Policy analyst Brad Polumbo highlighted some of the examples at FEE.org.

1. $10 Billion to Create a ‘Civilian Climate Corp’
The Biden administration proposes spending $10 billion to create a “Civilian Climate Corp.” The White House claims that “This $10 billion investment will put a new, diverse generation of Americans to work conserving our public lands and waters, bolstering community resilience, and advancing environmental justice through a new Civilian Climate Corps.”
2. $20 Billion to ‘Advance Racial Equity and Environmental Justice’
The proposal sets aside a whopping $20 billion—more than the latest COVID package spent on vaccines—for “a new program that will reconnect neighborhoods cut off by historic investments and ensure new projects increase opportunity, advance racial equity and environmental justice, and promote affordable access.”

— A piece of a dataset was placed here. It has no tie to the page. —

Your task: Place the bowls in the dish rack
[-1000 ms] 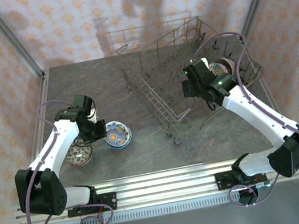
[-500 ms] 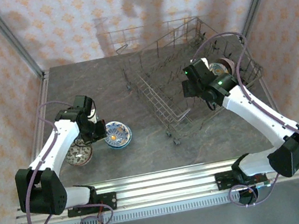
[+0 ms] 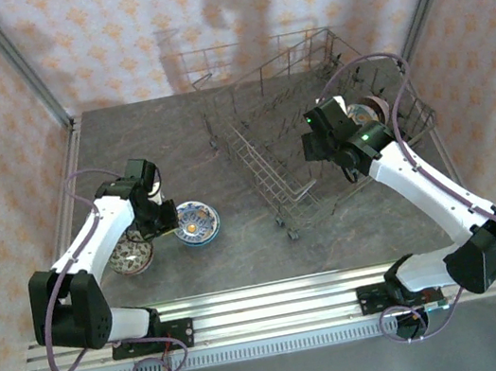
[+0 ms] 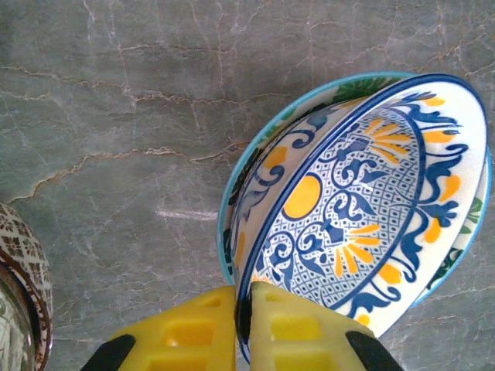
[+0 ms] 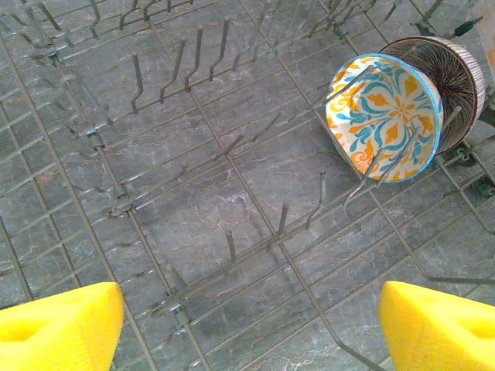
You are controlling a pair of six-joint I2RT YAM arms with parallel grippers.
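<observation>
2 bowls (image 5: 384,116) in rack (image 5: 123,202), 3 outside, blue-white bowl (image 4: 348,209) in L gripper (image 4: 241,297)

**Bright, even light, with soft shadows thrown onto the far wall**

From above, the bench (image 3: 173,141) is evenly lit and carries only faint shadows. Tall blurred shadows and the dish rack's (image 3: 258,160) pale outline fall on the wallpaper (image 3: 105,28) beyond the far edge, so the light comes from the near side. The metal rail (image 3: 277,296) at the near edge glares white. At the left wrist, the blue-and-white bowl (image 4: 363,209) is crisp, a pale sheen streaks the stone, and the left claw (image 4: 241,309) looks soft. At the right wrist the wires are sharp, while the right claw (image 5: 251,309) blurs in the bottom corners.
</observation>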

3. $175 Billion in Subsidies for Electric Vehicles
Electric vehicles: A technological novelty so good it won’t catch on without hundreds of billions in subsidies. At least, that’s apparently what the Biden administration thinks, as its infrastructure proposal earmarks a “$174 billion investment to win the electric vehicle market.”
The spending will take the form of manufacturing subsidies and consumer tax credits, which historically have benefitted wealthy families most. For comparison, the proposal carves out more for green energy goodies than it does on the total $115 billion to “modernize the bridges, highways, roads, and main streets that are in most critical need of repair.”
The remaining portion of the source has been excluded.